◆ **Directions for this task**
Output, word for word, every line from the start of the listing down to and including the line that contains "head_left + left"; include nothing else.

◆ **Given records**

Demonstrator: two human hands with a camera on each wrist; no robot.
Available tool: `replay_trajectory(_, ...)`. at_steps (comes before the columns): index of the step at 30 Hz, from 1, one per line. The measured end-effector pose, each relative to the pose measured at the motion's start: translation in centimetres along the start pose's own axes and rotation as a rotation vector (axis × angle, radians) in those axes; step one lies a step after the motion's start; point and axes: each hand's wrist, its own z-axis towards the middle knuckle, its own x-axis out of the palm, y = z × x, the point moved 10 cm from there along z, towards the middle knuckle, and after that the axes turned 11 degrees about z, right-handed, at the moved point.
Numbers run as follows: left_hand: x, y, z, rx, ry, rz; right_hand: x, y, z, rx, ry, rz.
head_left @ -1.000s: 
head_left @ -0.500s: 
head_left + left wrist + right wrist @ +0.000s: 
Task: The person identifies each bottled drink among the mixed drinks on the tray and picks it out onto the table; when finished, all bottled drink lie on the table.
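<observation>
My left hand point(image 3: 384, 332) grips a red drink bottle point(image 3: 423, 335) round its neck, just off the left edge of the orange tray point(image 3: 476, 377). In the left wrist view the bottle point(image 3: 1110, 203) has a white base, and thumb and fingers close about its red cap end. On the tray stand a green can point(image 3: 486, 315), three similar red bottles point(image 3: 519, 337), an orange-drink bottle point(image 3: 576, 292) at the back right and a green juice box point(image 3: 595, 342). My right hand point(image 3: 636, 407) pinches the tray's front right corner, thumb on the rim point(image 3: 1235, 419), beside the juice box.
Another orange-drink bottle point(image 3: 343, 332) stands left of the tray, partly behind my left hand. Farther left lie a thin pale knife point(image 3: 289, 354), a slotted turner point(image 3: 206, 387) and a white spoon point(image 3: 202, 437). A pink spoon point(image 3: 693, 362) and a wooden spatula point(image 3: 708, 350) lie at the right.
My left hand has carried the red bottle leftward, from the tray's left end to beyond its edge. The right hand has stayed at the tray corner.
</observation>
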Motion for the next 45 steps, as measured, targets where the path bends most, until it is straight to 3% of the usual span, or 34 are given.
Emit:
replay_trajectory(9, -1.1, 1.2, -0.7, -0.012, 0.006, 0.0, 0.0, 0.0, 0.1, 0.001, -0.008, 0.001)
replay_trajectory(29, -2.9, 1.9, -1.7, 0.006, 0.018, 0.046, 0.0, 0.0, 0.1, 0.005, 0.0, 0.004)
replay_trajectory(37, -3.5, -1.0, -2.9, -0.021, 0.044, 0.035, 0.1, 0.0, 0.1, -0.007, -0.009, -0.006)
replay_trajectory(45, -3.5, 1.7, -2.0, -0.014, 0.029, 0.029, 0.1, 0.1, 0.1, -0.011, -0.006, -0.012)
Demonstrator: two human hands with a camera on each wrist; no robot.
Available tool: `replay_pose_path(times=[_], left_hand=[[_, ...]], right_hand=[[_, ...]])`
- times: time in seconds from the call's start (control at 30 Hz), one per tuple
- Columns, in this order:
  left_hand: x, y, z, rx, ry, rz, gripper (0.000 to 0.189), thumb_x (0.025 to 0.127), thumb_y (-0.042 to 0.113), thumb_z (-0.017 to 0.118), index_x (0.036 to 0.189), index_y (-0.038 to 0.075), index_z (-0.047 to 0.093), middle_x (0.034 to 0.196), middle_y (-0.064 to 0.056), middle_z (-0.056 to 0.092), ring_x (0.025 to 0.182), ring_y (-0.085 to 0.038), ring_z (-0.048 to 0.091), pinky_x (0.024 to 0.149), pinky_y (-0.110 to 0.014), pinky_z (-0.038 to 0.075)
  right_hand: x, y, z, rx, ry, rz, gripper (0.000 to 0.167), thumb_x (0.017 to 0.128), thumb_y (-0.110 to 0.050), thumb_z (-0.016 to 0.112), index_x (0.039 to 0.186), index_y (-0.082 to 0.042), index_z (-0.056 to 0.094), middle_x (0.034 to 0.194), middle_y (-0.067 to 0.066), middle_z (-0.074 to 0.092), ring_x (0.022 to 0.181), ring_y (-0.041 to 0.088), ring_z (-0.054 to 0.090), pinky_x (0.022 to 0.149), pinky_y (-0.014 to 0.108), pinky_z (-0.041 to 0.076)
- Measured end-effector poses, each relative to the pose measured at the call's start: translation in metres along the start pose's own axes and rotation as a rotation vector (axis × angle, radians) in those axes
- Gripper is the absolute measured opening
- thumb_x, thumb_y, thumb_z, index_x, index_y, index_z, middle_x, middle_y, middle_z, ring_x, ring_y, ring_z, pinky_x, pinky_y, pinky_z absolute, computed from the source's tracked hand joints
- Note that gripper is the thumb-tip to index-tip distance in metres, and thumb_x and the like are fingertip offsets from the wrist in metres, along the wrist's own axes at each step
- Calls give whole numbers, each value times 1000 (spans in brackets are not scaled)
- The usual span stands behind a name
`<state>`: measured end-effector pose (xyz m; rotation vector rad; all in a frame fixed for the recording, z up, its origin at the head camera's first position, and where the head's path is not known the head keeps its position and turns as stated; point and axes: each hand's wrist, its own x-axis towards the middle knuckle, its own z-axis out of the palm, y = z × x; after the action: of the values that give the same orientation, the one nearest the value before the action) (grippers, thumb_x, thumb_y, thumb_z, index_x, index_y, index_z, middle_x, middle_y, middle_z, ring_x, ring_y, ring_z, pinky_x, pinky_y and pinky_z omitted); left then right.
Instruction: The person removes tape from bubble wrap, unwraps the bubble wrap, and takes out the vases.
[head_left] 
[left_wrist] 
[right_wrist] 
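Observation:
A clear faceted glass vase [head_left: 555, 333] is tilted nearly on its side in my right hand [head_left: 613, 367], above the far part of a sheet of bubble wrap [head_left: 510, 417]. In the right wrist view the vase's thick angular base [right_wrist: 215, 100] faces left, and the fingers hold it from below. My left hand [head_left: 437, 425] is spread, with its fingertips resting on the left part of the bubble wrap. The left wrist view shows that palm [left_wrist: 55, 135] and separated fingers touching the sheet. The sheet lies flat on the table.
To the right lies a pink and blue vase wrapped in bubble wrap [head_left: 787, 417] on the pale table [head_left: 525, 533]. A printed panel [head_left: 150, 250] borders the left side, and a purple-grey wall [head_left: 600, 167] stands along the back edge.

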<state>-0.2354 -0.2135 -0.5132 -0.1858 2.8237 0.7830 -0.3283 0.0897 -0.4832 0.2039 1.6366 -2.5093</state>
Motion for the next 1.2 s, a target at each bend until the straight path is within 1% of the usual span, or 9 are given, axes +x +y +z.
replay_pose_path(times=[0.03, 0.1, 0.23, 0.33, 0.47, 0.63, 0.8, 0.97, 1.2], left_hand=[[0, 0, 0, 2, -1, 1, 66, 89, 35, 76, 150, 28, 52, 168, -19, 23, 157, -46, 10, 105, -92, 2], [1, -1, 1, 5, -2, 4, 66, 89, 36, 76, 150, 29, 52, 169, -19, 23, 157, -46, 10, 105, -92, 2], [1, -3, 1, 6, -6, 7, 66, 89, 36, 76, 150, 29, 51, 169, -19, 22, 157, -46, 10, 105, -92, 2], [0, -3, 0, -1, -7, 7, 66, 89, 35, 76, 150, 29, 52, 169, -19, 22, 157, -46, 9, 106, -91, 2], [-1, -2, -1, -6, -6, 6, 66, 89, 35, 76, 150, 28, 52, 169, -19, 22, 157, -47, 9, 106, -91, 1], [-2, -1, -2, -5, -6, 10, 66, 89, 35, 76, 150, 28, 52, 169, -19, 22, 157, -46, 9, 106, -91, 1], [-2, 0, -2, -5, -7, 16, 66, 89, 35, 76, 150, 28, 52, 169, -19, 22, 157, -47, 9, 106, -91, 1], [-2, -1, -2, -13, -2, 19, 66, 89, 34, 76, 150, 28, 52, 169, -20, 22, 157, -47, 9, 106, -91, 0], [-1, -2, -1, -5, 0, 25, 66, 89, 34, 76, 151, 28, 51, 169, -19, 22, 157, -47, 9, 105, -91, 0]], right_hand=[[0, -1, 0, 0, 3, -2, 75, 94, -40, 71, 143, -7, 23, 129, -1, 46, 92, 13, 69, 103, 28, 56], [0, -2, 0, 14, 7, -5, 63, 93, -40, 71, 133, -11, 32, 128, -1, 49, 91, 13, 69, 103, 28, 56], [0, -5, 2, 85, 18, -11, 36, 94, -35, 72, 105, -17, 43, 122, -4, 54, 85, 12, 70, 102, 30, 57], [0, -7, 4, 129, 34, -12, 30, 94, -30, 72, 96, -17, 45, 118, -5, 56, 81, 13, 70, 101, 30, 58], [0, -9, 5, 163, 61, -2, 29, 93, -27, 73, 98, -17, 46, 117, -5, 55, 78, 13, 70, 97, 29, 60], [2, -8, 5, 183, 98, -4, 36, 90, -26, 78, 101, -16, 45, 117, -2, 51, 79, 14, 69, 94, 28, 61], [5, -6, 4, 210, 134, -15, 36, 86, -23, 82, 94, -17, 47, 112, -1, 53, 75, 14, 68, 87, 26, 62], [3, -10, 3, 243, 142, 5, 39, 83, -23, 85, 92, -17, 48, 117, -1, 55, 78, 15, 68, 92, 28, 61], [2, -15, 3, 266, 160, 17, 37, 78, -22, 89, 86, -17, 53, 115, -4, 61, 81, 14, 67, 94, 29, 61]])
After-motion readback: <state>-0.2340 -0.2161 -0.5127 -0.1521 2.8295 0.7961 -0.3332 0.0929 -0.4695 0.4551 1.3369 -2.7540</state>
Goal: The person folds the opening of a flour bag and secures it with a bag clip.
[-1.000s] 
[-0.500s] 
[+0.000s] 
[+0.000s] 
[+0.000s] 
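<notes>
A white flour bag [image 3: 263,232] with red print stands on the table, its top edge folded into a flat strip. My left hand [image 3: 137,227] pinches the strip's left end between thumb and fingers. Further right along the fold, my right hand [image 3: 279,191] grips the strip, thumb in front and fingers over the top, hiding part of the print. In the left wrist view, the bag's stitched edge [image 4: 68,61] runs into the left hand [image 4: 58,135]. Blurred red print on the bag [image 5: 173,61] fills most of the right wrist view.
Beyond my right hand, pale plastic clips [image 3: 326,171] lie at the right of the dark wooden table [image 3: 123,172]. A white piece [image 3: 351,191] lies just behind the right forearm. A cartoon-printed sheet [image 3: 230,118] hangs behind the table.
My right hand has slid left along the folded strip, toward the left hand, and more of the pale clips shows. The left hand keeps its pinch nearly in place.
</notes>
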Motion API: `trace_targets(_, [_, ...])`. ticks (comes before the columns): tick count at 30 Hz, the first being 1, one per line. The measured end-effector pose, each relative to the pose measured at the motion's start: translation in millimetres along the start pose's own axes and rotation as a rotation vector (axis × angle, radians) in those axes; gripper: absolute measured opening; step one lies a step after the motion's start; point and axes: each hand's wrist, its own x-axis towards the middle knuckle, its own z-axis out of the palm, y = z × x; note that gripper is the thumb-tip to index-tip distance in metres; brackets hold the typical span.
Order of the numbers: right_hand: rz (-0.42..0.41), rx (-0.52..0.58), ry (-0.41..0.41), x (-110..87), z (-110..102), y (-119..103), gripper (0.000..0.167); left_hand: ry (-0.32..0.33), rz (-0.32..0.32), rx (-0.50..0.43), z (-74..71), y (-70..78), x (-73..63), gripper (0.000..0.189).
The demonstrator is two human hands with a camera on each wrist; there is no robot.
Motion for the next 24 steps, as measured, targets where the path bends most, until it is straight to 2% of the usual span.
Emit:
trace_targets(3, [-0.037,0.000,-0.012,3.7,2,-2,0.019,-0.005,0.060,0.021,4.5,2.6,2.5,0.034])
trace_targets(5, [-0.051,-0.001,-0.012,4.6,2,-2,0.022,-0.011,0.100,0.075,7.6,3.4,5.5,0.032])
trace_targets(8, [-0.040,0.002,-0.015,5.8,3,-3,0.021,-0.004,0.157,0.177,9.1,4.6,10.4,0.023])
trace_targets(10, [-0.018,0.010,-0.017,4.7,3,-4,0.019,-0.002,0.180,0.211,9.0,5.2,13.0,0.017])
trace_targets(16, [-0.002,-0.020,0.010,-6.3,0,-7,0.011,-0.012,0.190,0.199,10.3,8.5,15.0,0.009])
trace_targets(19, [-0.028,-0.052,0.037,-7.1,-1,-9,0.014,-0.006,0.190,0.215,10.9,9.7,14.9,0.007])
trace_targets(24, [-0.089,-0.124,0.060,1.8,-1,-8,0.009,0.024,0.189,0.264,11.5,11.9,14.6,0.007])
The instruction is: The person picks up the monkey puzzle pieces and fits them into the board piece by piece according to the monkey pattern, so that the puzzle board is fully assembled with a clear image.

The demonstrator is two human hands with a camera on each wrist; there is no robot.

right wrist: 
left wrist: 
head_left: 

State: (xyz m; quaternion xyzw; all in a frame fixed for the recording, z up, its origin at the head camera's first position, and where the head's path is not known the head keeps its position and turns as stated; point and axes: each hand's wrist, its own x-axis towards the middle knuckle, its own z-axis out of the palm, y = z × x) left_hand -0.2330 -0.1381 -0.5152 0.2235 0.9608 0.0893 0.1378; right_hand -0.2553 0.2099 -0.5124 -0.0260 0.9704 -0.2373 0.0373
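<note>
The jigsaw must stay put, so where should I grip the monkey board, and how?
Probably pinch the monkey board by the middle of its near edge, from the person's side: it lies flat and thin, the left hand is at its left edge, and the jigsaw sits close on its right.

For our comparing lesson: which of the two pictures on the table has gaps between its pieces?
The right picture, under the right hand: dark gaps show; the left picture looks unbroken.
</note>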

◆ **Your response**
Demonstrator: two human hands with a camera on each wrist; no robot.
Available tool: `replay_trajectory(_, ...)`. at_steps (comes before the columns): index of the step at 30 Hz, from 1, one per line. The measured end-effector pose, each relative to the pose measured at the motion's start: translation in centimetres along the start pose's own axes and rotation as a rotation vector (axis × angle, radians) in those axes; step one lies a step after the motion's start; point and axes: each hand's wrist, its own z-axis towards the middle knuckle, its own x-axis out of the palm, y = z × x, the point moved 10 cm from there along z, towards the middle knuckle, and after that the axes turned 11 degrees about z, right-handed, at the moved point.
Numbers run as follows: left_hand: x, y, z, rx, ry, rz; right_hand: x, y, z, rx, ry, rz.
head_left @ -1.000s: 
head_left @ -0.500s: 
head_left + left wrist + right wrist @ +0.000s: 

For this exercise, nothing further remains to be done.